What you output should match the data below exactly.

──────── PROVIDED MATERIAL ────────

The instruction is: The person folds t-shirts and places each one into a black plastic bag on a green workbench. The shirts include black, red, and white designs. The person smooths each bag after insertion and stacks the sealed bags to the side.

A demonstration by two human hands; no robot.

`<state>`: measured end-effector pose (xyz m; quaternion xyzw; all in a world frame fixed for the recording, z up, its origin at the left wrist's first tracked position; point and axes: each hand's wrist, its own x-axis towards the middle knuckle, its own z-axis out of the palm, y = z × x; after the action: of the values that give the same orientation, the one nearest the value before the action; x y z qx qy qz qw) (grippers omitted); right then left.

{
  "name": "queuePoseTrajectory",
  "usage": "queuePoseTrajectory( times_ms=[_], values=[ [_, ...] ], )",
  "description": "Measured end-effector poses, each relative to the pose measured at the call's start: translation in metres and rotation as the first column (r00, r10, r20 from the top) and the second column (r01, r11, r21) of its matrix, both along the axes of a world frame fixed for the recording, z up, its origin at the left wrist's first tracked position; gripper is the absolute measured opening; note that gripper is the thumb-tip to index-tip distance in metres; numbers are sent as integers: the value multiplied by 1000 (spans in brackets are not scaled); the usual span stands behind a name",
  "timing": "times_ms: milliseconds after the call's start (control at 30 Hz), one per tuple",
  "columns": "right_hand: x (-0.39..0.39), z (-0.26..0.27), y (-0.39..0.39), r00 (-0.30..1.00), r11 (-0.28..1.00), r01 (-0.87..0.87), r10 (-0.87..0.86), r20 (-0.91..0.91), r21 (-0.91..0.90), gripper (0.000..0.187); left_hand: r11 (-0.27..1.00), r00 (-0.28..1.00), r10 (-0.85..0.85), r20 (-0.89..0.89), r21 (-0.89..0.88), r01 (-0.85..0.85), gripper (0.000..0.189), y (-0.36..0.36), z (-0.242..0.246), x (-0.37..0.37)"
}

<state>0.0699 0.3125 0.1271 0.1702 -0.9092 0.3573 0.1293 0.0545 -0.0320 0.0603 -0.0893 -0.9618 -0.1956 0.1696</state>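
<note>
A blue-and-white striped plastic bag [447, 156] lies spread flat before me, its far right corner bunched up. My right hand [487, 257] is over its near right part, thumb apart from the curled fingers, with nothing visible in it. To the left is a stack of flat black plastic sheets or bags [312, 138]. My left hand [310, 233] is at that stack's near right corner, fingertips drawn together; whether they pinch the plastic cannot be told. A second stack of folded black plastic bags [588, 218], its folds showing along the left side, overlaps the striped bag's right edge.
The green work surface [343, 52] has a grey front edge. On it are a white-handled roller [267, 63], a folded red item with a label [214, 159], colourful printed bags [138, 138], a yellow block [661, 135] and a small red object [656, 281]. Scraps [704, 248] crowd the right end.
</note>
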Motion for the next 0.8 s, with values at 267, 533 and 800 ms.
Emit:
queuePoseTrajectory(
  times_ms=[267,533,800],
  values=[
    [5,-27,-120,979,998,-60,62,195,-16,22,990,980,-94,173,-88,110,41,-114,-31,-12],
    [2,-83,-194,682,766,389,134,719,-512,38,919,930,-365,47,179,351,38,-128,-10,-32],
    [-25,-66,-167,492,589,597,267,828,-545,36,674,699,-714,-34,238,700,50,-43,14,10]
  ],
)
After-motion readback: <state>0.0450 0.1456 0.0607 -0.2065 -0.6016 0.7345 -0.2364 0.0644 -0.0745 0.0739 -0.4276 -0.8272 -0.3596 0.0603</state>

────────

▸ **RESULT FOR THIS TASK**
The instruction is: The person folds t-shirts and places each one into a black plastic bag on a green workbench. The shirts include black, red, and white designs. The person smooths each bag after insertion and stacks the sealed bags to the side.

A demonstration by two human hands; no robot.

`<state>`: measured end-effector pose (xyz m; quaternion xyzw; all in a world frame fixed for the recording, z up, its origin at the left wrist's first tracked position; point and axes: each hand's wrist, its own x-axis towards the middle knuckle, its own z-axis out of the palm, y = z × x; after the action: of the values that give the same orientation, the one nearest the value before the action; x y z qx qy qz qw) (grippers omitted); right then left.

{
  "name": "queuePoseTrajectory",
  "usage": "queuePoseTrajectory( times_ms=[_], values=[ [_, ...] ], )",
  "description": "Measured end-effector poses, each relative to the pose measured at the call's start: translation in metres and rotation as the first column (r00, r10, r20 from the top) and the second column (r01, r11, r21) of its matrix, both along the axes of a world frame fixed for the recording, z up, its origin at the left wrist's first tracked position; gripper is the absolute measured opening; note that gripper is the thumb-tip to index-tip distance in metres; numbers are sent as integers: the value multiplied by 1000 (spans in brackets are not scaled); the usual span stands behind a name",
  "timing": "times_ms: milliseconds after the call's start (control at 30 Hz), one per tuple",
  "columns": "right_hand: x (-0.39..0.39), z (-0.26..0.27), y (-0.39..0.39), r00 (-0.30..1.00), r11 (-0.28..1.00), r01 (-0.87..0.87), r10 (-0.87..0.86), r20 (-0.91..0.91), r21 (-0.91..0.90), gripper (0.000..0.187); left_hand: r11 (-0.27..1.00), r00 (-0.28..1.00), r10 (-0.85..0.85), r20 (-0.89..0.89), r21 (-0.89..0.88), r01 (-0.85..0.85), gripper (0.000..0.189), y (-0.36..0.36), z (-0.242..0.246), x (-0.37..0.37)"
}

<state>0.0699 0.3125 0.1271 0.1702 -0.9092 0.3573 0.1293 0.0545 -0.0320 0.0603 -0.0893 -0.9618 -0.1956 0.1696</state>
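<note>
A blue-and-white striped plastic bag [447, 156] lies spread flat before me, its far right corner bunched up. My right hand [487, 257] is over its near right part, thumb apart from the curled fingers, with nothing visible in it. To the left is a stack of flat black plastic sheets or bags [312, 138]. My left hand [310, 233] is at that stack's near right corner, fingertips drawn together; whether they pinch the plastic cannot be told. A second stack of folded black plastic bags [588, 218], its folds showing along the left side, overlaps the striped bag's right edge.
The green work surface [343, 52] has a grey front edge. On it are a white-handled roller [267, 63], a folded red item with a label [214, 159], colourful printed bags [138, 138], a yellow block [661, 135] and a small red object [656, 281]. Scraps [704, 248] crowd the right end.
</note>
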Motion for the next 0.8 s, with values at 267, 533 and 800 ms.
Emit:
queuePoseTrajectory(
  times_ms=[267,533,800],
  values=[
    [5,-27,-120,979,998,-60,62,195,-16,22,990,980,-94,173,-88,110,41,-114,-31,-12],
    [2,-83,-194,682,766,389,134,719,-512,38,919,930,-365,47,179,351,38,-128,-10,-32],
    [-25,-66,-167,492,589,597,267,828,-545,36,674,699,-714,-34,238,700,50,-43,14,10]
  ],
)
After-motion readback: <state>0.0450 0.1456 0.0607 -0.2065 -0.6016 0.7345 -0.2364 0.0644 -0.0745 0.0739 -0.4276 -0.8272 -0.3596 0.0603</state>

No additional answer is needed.